Exercise data

━━━━━━━━━━━━━━━━━━━━━━━━━━━━━━

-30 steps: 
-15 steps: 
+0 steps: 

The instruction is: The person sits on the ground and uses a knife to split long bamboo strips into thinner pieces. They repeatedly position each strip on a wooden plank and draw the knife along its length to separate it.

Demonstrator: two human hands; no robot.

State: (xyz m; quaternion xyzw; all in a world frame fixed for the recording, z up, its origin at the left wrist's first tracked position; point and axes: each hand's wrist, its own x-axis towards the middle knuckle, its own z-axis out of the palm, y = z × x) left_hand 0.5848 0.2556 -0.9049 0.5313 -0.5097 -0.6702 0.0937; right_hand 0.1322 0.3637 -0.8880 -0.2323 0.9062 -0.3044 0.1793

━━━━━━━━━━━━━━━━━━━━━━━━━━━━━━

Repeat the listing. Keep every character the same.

-30 steps: 
-15 steps: 
+0 steps: 

The instruction is: The person sits on the ground and uses a knife to split long bamboo strips into thinner pieces. They repeatedly position each strip on a wooden plank and draw the knife along its length to separate it.

Demonstrator: two human hands; no robot.

State: (xyz m; quaternion xyzw; all in a world frame fixed for the recording, z up, its origin at the left wrist's first tracked position; point and axes: each hand's wrist, its own x-axis towards the middle knuckle, its own z-axis out of the palm, y = z × x) left_hand 0.5848 0.2556 -0.9049 0.5313 -0.5097 -0.6702 0.0937; right_hand 0.1322 0.3637 -0.8880 -0.2323 0.9062 -0.3044 0.1793

The output is finished, and nothing else is needed.